La volontà comunista si palesò apertamente con il tradimento del Partito nei confronti del Popolo e dello Stato italiano, nel momento in cui Togliatti e Longo dichiararono la loro volontà di lottare al fianco di Tito e dei comunisti jugoslavi per dare loro i territori istriani dell’Italia orientale che appartenevano di diritto alla Nazione italiana.
Il Trattato di Rapallo del 1920, conseguente alla vittoria italiana nella prima Guerra mondiale, sancì l’appartenenza della Venezia Giulia, dell’Istria e del Quarnaro al Regno d’Italia, ma le orde garibaldine comuniste italiane furono destinate, per ordine di Longo e Togliatti, a combattere in seno al IX Corpus d’armata titino, a fianco del comunismo slavo.
Il tradimento comunista apparve palese in ogni suo aspetto, compreso il fatto che per interi decenni un fiume di denaro si riversò da Mosca nelle casse del Partito comunista italiano, nonostante il fatto che questo fosse insito nell’ambito parlamentare della Repubblica.
Tutto ciò, di per sé, costituì un tradimento comunista nei confronti della nazione, poiché gli ingenti finanziamenti russi legavano il PCI a doppio filo con Mosca, inducendo il partito di Togliatti ad agire non nell’interesse del Popolo italiano, ma in nome di Stalin.
Non a caso Togliatti, dopo aver interpretato il ruolo di Numero due del Comintern, ebbe a lui intitolata una città sul fiume Volga, in Russia, che prese il nome di Togliattigrad.
Quando nel 1930 Stalin concesse a Togliatti la cittadinanza russa, durante il XVI Congresso del Partito Comunista Sovietico, lo statista italiano dichiarò :
“È motivo di particolare orgoglio aver lasciato la cittadinanza italiana perché come italiano sarei solo un miserabile mandolinista e nulla più.
Come cittadino sovietico sento di valere
10 mila volte più del migliore cittadino italiano”.
L’elenco dei traditori, degli assassini, dei ladri, e di coloro che impunemente stuprarono, mutilarono e torturarono esseri umani innocenti a guerra finita, è molto lungo, ed è composto proprio da quei personaggi che il PCI prima e l’ANPI poi hanno sublimato e presentato come esempi da seguire, come eroi e simboli di una Italia repubblicana e antifascista.
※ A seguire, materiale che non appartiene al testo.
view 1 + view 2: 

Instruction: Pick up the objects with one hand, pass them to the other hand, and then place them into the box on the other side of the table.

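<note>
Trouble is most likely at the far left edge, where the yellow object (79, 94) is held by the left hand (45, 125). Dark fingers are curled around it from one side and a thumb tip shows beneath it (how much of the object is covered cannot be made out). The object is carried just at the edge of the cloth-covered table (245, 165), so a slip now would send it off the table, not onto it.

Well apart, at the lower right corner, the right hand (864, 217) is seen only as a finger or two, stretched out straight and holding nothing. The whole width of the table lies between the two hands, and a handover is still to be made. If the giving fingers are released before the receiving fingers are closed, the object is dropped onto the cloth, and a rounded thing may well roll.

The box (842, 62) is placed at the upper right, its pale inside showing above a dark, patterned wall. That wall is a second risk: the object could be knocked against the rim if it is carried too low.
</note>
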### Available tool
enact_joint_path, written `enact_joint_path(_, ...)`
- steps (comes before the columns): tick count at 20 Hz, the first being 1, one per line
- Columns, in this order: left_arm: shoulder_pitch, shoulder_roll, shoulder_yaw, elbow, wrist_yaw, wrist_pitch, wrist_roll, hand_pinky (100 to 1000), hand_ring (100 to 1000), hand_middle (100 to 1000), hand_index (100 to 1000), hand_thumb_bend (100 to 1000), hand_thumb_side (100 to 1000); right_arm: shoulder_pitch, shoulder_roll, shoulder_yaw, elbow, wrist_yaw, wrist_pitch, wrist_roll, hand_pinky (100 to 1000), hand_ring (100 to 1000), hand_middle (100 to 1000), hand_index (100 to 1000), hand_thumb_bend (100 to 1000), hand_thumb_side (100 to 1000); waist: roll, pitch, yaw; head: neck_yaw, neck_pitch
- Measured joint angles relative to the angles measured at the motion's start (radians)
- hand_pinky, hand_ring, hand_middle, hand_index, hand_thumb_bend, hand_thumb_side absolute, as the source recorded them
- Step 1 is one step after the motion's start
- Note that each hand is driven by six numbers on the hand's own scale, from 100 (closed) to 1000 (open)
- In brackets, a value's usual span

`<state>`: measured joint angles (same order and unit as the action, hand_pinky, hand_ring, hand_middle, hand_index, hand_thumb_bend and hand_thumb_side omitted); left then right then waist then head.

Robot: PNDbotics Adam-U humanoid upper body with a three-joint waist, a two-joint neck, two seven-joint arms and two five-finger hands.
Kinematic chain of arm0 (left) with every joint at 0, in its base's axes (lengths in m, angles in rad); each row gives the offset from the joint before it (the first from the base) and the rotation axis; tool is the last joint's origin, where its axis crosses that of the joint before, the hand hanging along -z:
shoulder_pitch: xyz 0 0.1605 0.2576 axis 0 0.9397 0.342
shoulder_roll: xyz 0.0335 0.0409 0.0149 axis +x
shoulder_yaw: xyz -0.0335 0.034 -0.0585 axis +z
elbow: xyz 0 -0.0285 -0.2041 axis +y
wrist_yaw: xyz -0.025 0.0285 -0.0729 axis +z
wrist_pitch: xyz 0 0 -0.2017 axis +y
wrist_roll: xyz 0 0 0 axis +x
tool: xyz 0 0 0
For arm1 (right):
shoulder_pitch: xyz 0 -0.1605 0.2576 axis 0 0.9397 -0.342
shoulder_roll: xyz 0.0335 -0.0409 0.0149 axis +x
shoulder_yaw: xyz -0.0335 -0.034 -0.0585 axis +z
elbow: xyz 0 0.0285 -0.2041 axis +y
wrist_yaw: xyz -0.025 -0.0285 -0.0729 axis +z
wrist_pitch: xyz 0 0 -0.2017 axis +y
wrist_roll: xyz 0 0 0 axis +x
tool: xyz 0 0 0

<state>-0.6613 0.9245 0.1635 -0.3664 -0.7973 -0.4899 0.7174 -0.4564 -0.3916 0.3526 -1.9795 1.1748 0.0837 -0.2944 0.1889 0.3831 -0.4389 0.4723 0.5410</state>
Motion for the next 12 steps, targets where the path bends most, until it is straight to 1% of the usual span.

Viene spontaneo quindi fare dei confronti e dei parallelismi fra i vari personaggi indicati sia dall’ANPI che dai vari rappresentanti di quel partito, il PD, che trae le sue origini dal famigerato PCI.
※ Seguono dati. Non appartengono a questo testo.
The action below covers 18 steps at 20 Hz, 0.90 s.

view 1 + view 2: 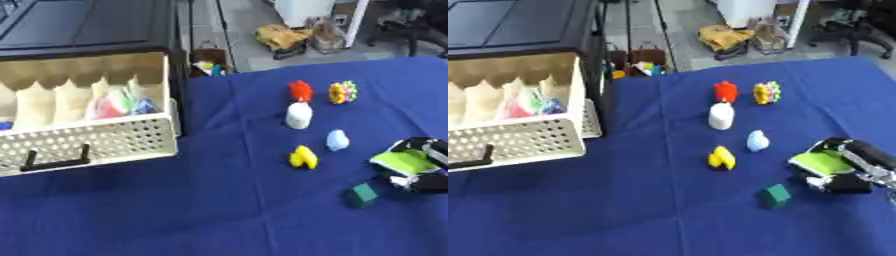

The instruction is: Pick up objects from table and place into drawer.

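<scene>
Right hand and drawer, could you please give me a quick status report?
Right hand curled on a green object, low over the table. Left hand not in view. Drawer open, items inside. Dark green block beside the hand.

On the blue cloth I count six loose items, one each: red piece (300,90), yellow-and-green cluster (343,92), white cylinder (298,115), pale blue piece (337,140), yellow piece (303,157), dark green block (362,195); one lime-green item (821,161) in my right hand (857,167); one pulled-out white drawer (96,142).
</scene>
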Tool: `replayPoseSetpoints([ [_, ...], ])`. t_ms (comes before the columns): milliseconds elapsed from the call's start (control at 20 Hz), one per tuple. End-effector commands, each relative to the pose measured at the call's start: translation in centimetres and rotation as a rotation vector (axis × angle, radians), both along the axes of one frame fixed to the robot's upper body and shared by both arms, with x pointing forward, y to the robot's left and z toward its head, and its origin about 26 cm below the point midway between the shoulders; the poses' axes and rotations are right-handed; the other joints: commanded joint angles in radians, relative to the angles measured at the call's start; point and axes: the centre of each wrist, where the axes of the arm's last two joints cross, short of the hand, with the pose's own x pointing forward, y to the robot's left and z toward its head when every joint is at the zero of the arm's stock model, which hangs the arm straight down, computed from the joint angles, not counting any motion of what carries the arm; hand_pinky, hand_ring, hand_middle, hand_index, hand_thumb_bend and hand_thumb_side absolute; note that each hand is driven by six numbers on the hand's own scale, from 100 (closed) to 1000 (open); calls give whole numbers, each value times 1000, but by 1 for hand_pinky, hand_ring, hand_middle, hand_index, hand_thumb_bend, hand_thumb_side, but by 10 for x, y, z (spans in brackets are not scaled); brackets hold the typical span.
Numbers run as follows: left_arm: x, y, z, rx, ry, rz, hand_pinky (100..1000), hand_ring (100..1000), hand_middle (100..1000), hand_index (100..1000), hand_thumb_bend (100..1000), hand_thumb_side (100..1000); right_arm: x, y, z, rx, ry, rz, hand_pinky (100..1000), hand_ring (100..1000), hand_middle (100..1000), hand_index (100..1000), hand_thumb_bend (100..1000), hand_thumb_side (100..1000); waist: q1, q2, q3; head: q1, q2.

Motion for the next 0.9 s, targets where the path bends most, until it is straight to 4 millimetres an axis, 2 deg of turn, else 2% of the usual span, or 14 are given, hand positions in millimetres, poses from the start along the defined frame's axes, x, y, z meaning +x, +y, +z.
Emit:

Dante Stefani nell’immediato dopoguerra era poco meno che ventenne e membro effettivo del partigianato comunista.
Premesso che le squadracce comuniste garibaldine del bolognese si macchiarono di una serie infinita di crimini, di omicidi e di stragi, di torture e stupri, seguiti dall’immancabile occultamento dei cadaveri per coprire ciò che loro stessi sapevano essere un delitto contro l’umanità, e considerando che Stefani ne faceva parte e che era talmente legato al PCI da diventarne poi un “uomo chiave” ricoprendo incarichi di prestigio, oltre che essere amico di personaggi come Araldo Tolomelli (Sap) o Vincenzo Galletti (Gap), viene da chiedersi:
Possibile che il tanto osannato e defunto Dante Stefani non avesse alcuna responsabilità nei fatti e nelle strategie criminose del PCI di cui era membro iperattivo?
Gli archivi comunisti potrebbero dircelo, ma come sappiamo la gestione degli incartamenti relativi alla Resistenza e al dopoguerra sono appannaggio esclusivo di organismi come gli Istituti Storici pilotati dall’ANPI, per cui risulta evidente che per ora possiamo sapere solo ciò che i veterocomunisti vogliono che sappiamo.
Tutto ciò nel totale disprezzo della democrazia, della verità e della realtà dei fatti.
L’essenza comunista è proprio questo, e ci permette di dubitare su chiunque venga proposto all’attenzione delle masse come fulgido esempio da seguire e come modello di comunista.